§ **Source material**:

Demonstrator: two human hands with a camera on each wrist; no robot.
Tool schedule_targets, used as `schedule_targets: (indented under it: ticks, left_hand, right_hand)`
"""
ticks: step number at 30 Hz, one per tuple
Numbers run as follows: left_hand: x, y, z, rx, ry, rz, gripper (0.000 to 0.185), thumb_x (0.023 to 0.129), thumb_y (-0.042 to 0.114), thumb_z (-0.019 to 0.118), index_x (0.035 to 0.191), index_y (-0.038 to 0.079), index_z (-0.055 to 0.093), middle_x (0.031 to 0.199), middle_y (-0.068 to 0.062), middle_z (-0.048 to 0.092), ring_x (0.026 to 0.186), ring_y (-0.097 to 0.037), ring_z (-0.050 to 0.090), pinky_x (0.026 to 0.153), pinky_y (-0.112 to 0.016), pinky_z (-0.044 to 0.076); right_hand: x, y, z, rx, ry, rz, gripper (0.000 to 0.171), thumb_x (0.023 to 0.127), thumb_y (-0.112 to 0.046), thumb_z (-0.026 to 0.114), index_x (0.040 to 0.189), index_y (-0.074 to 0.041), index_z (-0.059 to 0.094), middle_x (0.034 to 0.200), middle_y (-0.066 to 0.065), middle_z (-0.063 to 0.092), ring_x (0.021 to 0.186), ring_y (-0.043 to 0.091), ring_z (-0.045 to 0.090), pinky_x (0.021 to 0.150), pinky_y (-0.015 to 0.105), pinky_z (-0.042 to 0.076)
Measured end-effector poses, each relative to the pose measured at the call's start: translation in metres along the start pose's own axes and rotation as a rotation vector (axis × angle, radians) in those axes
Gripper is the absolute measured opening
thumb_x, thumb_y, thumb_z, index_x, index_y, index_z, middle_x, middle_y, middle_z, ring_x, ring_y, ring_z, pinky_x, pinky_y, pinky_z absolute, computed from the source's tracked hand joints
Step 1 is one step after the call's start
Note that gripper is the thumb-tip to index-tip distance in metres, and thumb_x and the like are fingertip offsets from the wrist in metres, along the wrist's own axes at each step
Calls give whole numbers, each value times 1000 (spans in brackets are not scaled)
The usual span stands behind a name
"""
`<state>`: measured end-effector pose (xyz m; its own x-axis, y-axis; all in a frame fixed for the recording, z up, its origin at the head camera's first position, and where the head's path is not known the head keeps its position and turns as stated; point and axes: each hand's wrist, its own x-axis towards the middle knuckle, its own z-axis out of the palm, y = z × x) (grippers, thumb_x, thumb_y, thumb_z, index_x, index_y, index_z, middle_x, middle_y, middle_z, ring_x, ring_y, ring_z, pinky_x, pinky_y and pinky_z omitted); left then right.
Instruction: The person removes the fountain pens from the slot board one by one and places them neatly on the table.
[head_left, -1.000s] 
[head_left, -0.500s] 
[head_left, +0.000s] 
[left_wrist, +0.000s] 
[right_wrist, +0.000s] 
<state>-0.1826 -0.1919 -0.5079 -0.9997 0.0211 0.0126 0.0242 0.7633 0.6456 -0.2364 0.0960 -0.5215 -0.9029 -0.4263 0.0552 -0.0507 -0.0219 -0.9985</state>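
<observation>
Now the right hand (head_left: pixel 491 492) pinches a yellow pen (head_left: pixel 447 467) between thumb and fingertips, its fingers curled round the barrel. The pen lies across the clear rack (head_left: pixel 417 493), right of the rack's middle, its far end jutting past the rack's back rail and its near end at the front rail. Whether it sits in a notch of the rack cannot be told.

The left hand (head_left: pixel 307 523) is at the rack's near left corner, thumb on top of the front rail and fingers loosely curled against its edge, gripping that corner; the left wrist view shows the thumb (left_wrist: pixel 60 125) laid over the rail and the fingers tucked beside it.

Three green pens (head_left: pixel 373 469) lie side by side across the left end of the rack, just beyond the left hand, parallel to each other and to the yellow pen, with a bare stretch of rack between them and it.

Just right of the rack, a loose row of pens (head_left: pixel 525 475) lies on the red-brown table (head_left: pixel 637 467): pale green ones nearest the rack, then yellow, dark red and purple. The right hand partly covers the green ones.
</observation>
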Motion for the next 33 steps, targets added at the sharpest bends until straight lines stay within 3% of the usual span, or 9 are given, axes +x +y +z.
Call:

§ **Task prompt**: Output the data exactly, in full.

§ **Response**:
Demonstrator: two human hands with a camera on each wrist; no robot.
Tool schedule_targets, used as `schedule_targets: (indented under it: ticks, left_hand, right_hand)`
"""
ticks: step number at 30 Hz, one per tuple
Numbers run as follows: left_hand: x, y, z, rx, ry, rz, gripper (0.000 to 0.185), thumb_x (0.023 to 0.129), thumb_y (-0.042 to 0.114), thumb_z (-0.019 to 0.118), index_x (0.035 to 0.191), index_y (-0.038 to 0.079), index_z (-0.055 to 0.093), middle_x (0.031 to 0.199), middle_y (-0.068 to 0.062), middle_z (-0.048 to 0.092), ring_x (0.026 to 0.186), ring_y (-0.097 to 0.037), ring_z (-0.050 to 0.090), pinky_x (0.026 to 0.153), pinky_y (-0.112 to 0.016), pinky_z (-0.044 to 0.076); right_hand: x, y, z, rx, ry, rz, gripper (0.000 to 0.171), thumb_x (0.023 to 0.127), thumb_y (-0.112 to 0.046), thumb_z (-0.026 to 0.114), index_x (0.040 to 0.189), index_y (-0.074 to 0.041), index_z (-0.059 to 0.094), middle_x (0.034 to 0.200), middle_y (-0.066 to 0.065), middle_z (-0.063 to 0.092), ring_x (0.021 to 0.186), ring_y (-0.043 to 0.091), ring_z (-0.045 to 0.090), pinky_x (0.021 to 0.150), pinky_y (-0.015 to 0.105), pinky_z (-0.042 to 0.076)
Measured end-effector poses, each relative to the pose measured at the call's start: translation in metres along the start pose's own axes and rotation as a rotation vector (axis × angle, radians) in those axes
Gripper is the absolute measured opening
thumb_x, thumb_y, thumb_z, index_x, index_y, index_z, middle_x, middle_y, middle_z, ring_x, ring_y, ring_z, pinky_x, pinky_y, pinky_z absolute, computed from the source's tracked hand joints
Step 1 is one step after the call's start
Note that gripper is the thumb-tip to index-tip distance in metres, and thumb_x and the like are fingertip offsets from the wrist in metres, along the wrist's own axes at each step
Calls give whole numbers, each value times 1000 (spans in brackets are not scaled)
The usual span stands behind a name
"""
`<state>`: measured end-effector pose (xyz m; its own x-axis, y-axis; all in a frame fixed for the recording, z up, its origin at the head camera's first position, and where the head's path is not known the head keeps its position and turns as stated; point and axes: each hand's wrist, its own x-axis towards the middle knuckle, its own z-axis out of the palm, y = z × x) (grippers, thumb_x, thumb_y, thumb_z, index_x, index_y, index_z, middle_x, middle_y, middle_z, ring_x, ring_y, ring_z, pinky_x, pinky_y and pinky_z omitted); left then right.
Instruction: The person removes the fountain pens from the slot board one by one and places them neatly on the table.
[head_left, -1.000s] 
[head_left, -0.500s] 
[head_left, +0.000s] 
[left_wrist, +0.000s] 
[right_wrist, +0.000s] 
<state>-0.1826 -0.1919 -0.5079 -0.9997 0.0211 0.0126 0.0242 0.7633 0.6456 -0.2364 0.0960 -0.5215 -0.9029 -0.4263 0.0552 -0.0507 -0.0219 -0.9985</state>
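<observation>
Now the right hand (head_left: pixel 491 492) pinches a yellow pen (head_left: pixel 447 467) between thumb and fingertips, its fingers curled round the barrel. The pen lies across the clear rack (head_left: pixel 417 493), right of the rack's middle, its far end jutting past the rack's back rail and its near end at the front rail. Whether it sits in a notch of the rack cannot be told.

The left hand (head_left: pixel 307 523) is at the rack's near left corner, thumb on top of the front rail and fingers loosely curled against its edge, gripping that corner; the left wrist view shows the thumb (left_wrist: pixel 60 125) laid over the rail and the fingers tucked beside it.

Three green pens (head_left: pixel 373 469) lie side by side across the left end of the rack, just beyond the left hand, parallel to each other and to the yellow pen, with a bare stretch of rack between them and it.

Just right of the rack, a loose row of pens (head_left: pixel 525 475) lies on the red-brown table (head_left: pixel 637 467): pale green ones nearest the rack, then yellow, dark red and purple. The right hand partly covers the green ones.
</observation>
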Motion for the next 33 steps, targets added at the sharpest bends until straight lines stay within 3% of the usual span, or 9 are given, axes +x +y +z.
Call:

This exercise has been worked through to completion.